Even though a novice to Darwin's theory of evolution, I am aware of our genetic transition from an elemental gene pool. Mayr's text documents the evolution from protozoans to more complex organisms, such as humans. This concept of universal common descent is fascinating in its inherent implication that all natural species are actually derived from one specific gene pool. It is this theory that challenges my very concept of a vertical evolutionary ladder. The diagram of the evolutionary tree that was
shown in class by Professor Grobstein, indicates that all species currently in existence stand on an equal level. An understanding of this diagram finally convinced me to change the way in which I described evolution.
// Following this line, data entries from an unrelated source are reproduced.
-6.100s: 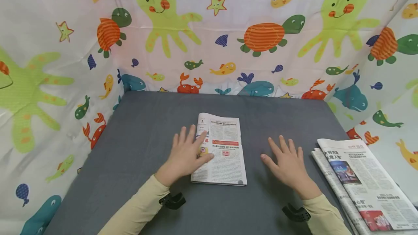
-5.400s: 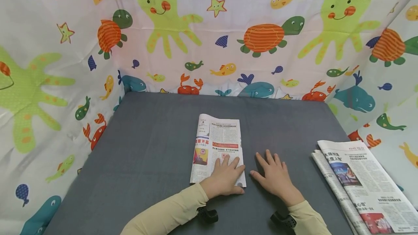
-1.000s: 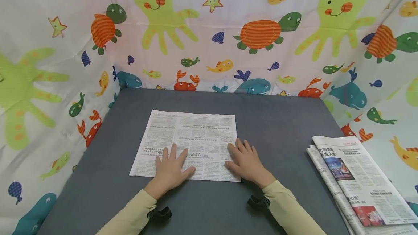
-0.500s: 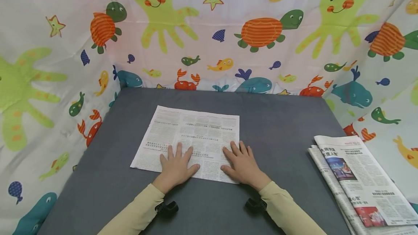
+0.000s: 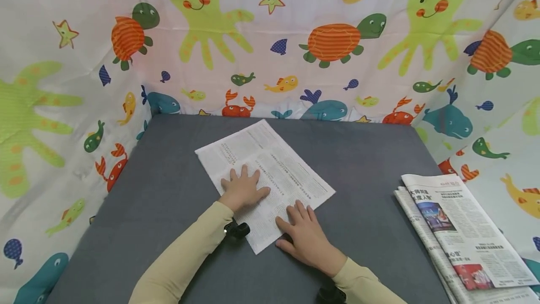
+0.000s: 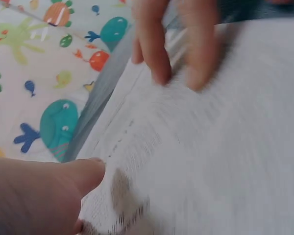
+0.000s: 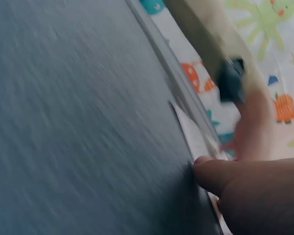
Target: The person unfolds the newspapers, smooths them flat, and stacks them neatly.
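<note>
A newspaper sheet (image 5: 291, 172), printed in small text, lies slantwise on the grey table, one corner pointing to the person. My left hand (image 5: 242, 190) rests on its left part with fingers spread; in the left wrist view the newspaper (image 6: 245, 127) looks blurred below the fingers and thumb. At the lower right edge, my right hand (image 5: 308, 238) touches the paper with fairly straight fingers. Its thumb lies by the near corner. In the right wrist view, the thumb of the right hand (image 7: 255, 191) covers part of the paper's edge (image 7: 191, 132). Neither hand grips it.
A stack of folded newspapers (image 5: 472, 233) lies at the table's right side. The grey table (image 5: 147, 191) is bordered at the back and sides by a sea-animal curtain (image 5: 261, 22). Each wrist carries a black band, such as the left one (image 5: 237, 230).
Earlier the newspaper was a narrow folded strip, then lay wider and nearly square to the table. In the last half second it turned clockwise; my left hand moved away, my right hand nearer.
</note>
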Tool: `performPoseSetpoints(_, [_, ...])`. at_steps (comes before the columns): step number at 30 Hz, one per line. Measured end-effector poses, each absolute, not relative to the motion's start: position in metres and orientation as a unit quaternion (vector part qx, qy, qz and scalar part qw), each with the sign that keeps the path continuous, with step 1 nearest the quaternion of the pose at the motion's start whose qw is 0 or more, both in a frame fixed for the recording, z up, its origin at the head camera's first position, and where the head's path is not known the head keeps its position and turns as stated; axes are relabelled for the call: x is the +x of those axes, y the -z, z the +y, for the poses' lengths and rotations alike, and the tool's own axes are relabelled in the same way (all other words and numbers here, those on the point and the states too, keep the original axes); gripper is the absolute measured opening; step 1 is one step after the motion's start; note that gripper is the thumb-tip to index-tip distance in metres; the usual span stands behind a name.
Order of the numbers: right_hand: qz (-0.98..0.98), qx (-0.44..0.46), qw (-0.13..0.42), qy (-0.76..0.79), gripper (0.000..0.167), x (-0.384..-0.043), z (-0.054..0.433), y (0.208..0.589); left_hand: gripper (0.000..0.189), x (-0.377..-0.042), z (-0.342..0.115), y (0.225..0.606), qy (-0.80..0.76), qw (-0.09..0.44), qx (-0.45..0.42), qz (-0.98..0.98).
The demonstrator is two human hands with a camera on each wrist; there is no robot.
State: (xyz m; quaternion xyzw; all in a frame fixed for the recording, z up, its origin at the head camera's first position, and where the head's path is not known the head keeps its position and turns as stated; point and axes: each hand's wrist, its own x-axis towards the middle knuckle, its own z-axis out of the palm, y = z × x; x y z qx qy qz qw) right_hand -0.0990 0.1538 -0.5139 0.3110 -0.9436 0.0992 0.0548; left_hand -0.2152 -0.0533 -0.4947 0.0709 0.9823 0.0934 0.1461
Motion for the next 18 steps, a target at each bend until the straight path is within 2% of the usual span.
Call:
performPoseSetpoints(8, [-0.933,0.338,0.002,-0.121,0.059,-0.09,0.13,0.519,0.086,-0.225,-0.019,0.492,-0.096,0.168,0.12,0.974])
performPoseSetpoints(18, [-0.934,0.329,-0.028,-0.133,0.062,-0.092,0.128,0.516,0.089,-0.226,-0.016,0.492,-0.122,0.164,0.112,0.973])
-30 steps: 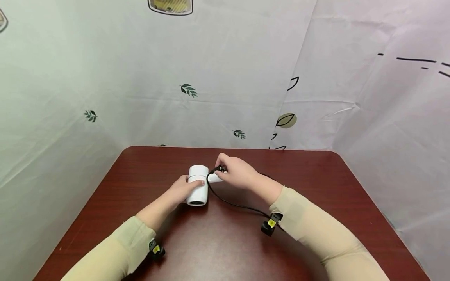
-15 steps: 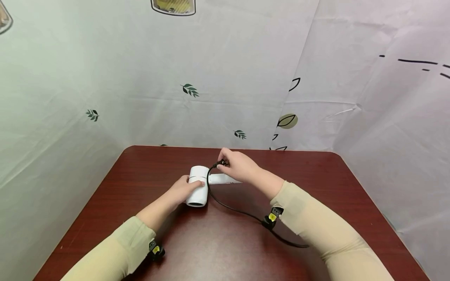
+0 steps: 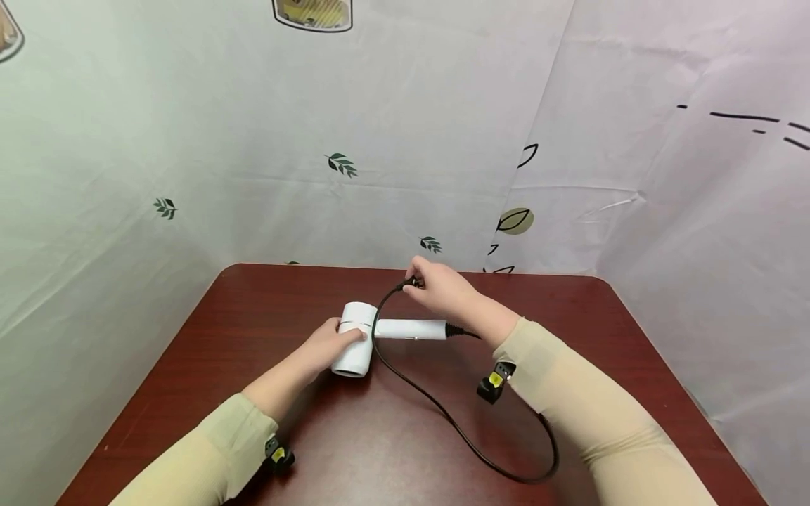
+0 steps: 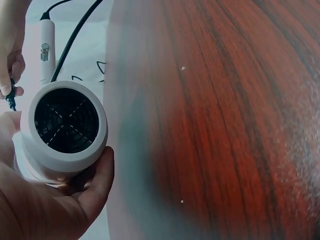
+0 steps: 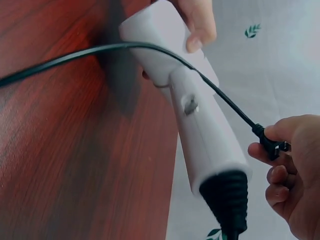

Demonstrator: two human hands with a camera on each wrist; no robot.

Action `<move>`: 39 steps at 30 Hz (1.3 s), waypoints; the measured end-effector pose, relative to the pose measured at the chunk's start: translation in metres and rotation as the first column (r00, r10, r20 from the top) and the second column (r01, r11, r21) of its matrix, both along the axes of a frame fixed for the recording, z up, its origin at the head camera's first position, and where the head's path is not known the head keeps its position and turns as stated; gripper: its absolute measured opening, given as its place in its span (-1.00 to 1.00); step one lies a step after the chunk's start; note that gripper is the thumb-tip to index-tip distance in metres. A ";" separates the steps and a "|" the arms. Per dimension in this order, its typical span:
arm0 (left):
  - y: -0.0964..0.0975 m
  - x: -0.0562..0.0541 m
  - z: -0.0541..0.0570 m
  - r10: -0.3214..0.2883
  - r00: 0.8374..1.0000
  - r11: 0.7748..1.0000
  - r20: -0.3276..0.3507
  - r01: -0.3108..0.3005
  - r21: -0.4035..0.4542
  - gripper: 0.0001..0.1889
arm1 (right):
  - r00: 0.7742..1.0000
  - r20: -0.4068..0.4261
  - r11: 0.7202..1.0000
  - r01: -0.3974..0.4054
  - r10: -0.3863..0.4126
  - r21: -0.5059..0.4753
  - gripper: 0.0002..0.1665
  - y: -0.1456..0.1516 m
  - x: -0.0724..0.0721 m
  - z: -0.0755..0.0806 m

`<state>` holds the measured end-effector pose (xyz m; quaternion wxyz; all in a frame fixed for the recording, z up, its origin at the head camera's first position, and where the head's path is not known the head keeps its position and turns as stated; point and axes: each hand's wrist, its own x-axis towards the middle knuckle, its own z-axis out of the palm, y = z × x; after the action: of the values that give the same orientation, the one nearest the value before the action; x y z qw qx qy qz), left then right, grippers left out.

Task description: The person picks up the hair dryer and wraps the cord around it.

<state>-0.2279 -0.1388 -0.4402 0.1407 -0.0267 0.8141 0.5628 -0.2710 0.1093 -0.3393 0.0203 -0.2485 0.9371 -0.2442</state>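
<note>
A white hair dryer (image 3: pixel 411 329) is held above the table, its handle pointing right. My left hand (image 3: pixel 330 344) grips the dryer's barrel, thumb on top. The round black grille (image 4: pixel 66 121) at the barrel's end faces the left wrist camera. Between thumb and fingers, my right hand (image 3: pixel 443 288) pinches the black plug (image 5: pixel 272 146), just behind the handle. From the plug the black power cord (image 3: pixel 436 404) crosses over the dryer where barrel and handle meet, then loops toward the front. A ribbed black sleeve (image 5: pixel 227 197) joins the cord to the handle's end.
The dark red wooden table (image 3: pixel 354 450) has rounded far corners. A pale curtain (image 3: pixel 405 140) printed with leaves hangs behind it and at both sides. Small black cameras are strapped to the left cuff (image 3: pixel 278 455) and right cuff (image 3: pixel 493 383).
My right hand has moved up and slightly right with the plug, uncovering the dryer's handle. The cord loop has grown toward the front. My left hand has tilted the dryer slightly.
</note>
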 end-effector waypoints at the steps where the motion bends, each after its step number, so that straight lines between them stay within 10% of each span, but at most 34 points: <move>1: 0.000 0.001 0.001 -0.001 1.000 1.000 0.000 0.001 -0.002 -0.34 | 1.000 0.006 1.000 0.006 -0.006 -0.002 -0.79 0.001 -0.001 0.000; 39: 0.005 0.007 0.005 -0.070 0.998 0.994 0.001 0.070 0.089 -0.46 | 0.994 0.094 0.997 0.052 -0.058 0.063 -0.71 0.049 -0.030 -0.033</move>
<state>-0.2209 -0.1339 -0.4349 0.1629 0.0071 0.7883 0.5932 -0.3009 0.1586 -0.3725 0.0662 -0.2100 0.9484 -0.2280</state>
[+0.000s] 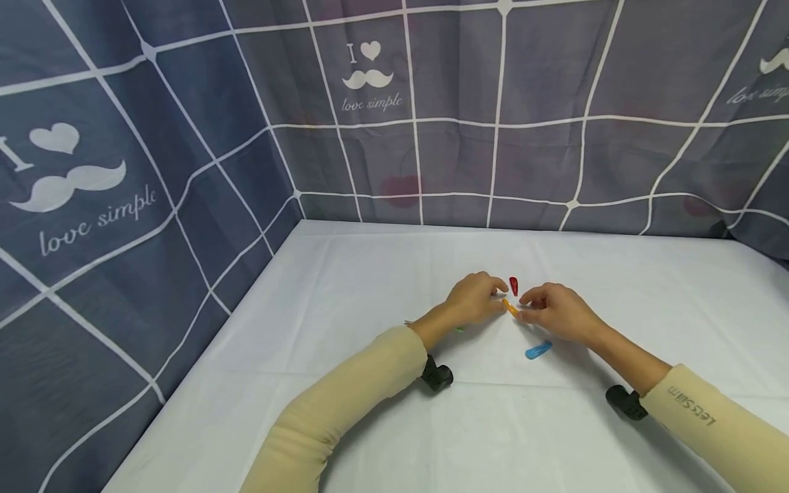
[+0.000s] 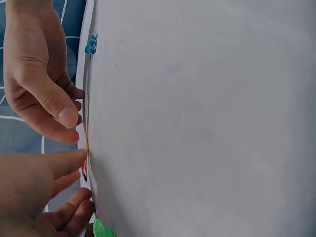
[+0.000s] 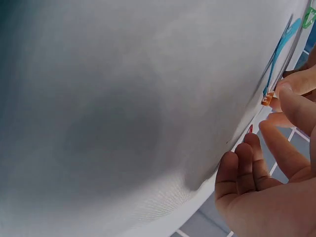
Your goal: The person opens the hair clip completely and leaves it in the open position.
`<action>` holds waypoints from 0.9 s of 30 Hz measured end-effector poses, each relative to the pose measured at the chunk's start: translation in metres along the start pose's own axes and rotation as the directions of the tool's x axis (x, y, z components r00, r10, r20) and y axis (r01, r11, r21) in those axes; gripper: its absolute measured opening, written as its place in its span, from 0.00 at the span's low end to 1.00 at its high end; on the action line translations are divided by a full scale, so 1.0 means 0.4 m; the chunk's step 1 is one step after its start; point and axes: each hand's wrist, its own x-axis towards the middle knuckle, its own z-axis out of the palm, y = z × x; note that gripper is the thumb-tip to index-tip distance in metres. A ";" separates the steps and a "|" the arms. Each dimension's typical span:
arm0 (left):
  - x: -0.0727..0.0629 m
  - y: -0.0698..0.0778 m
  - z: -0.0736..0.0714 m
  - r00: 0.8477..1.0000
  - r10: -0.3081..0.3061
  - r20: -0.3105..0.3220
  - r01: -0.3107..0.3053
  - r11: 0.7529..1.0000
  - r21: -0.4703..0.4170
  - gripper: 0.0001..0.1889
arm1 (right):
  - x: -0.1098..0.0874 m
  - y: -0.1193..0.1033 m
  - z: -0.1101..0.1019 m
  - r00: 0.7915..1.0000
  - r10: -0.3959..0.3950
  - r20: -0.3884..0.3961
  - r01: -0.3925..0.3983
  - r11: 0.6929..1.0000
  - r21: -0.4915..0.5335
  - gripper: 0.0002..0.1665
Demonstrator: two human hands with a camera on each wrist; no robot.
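A small orange hair clip (image 1: 510,307) lies on the white table between the two hands. At its far end are the thumb and fingers of the left hand (image 1: 477,298), loosely bent. The right hand (image 1: 559,312) reaches its near end with a fingertip, thumb and forefinger parted. In the right wrist view the orange clip (image 3: 267,98) shows just beyond the right thumb tip. Just behind it is a red hair clip (image 1: 514,286). A blue hair clip (image 1: 539,350) lies nearer, below the right hand. The left wrist partly hides a green hair clip (image 1: 459,330).
A white cloth (image 1: 493,431) covers the table. Dark checked curtains (image 1: 456,164) stand along its back and left sides. Black wrist cameras (image 1: 437,374) hang under both forearms, close over the cloth.
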 end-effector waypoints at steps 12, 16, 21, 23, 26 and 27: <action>-0.004 0.008 0.004 0.999 -0.034 0.007 0.034 0.999 0.000 0.06 | -0.005 0.012 -0.004 1.000 0.002 0.028 0.000 0.998 -0.063 0.12; -0.004 0.005 0.006 0.999 -0.038 -0.006 0.038 0.999 -0.022 0.04 | -0.004 0.013 -0.003 0.999 -0.013 0.033 0.015 0.997 -0.074 0.08; -0.001 0.000 0.009 0.999 -0.037 -0.016 0.037 0.999 -0.029 0.04 | -0.002 0.014 -0.002 0.999 -0.014 0.033 0.016 0.997 -0.071 0.07; 0.000 -0.002 0.009 0.999 -0.034 -0.017 0.034 0.999 -0.027 0.04 | -0.002 0.014 -0.002 0.999 -0.013 0.034 0.016 0.998 -0.067 0.06; -0.001 -0.003 0.008 0.999 -0.026 -0.021 0.025 0.999 -0.036 0.03 | -0.002 0.013 -0.001 0.999 -0.008 0.038 0.010 0.998 -0.058 0.06; -0.001 -0.004 0.007 0.999 -0.025 -0.023 0.024 0.999 -0.043 0.03 | -0.002 0.013 -0.001 0.999 -0.005 0.040 0.008 0.998 -0.055 0.06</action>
I now have a more nuanced understanding of the potency of evolution and how it undermines my initial belief of humans as superior beings. Charles Darwin concluded his On the Origin of Species by saying: "There is grandeur in this view of life, with its several powers, having been originally breathed into a few forms or into one; and that, whilst this planet has gone cycling on according to the fixed law of gravity, from so simple a beginning endless forms most beautiful and most wonderful have been, and are being, evolved." Darwin uses the present tense when he says that the most beautiful and wonderful forms "are being" evolved. My story is currently being revised and I no longer use the words 'superior' and 'best' when talking about evolution.


1. Mayr, Ernst. What Evolution Is. New York: Basic Books, 2001

2. Wikipedia: The Free Encyclopedia.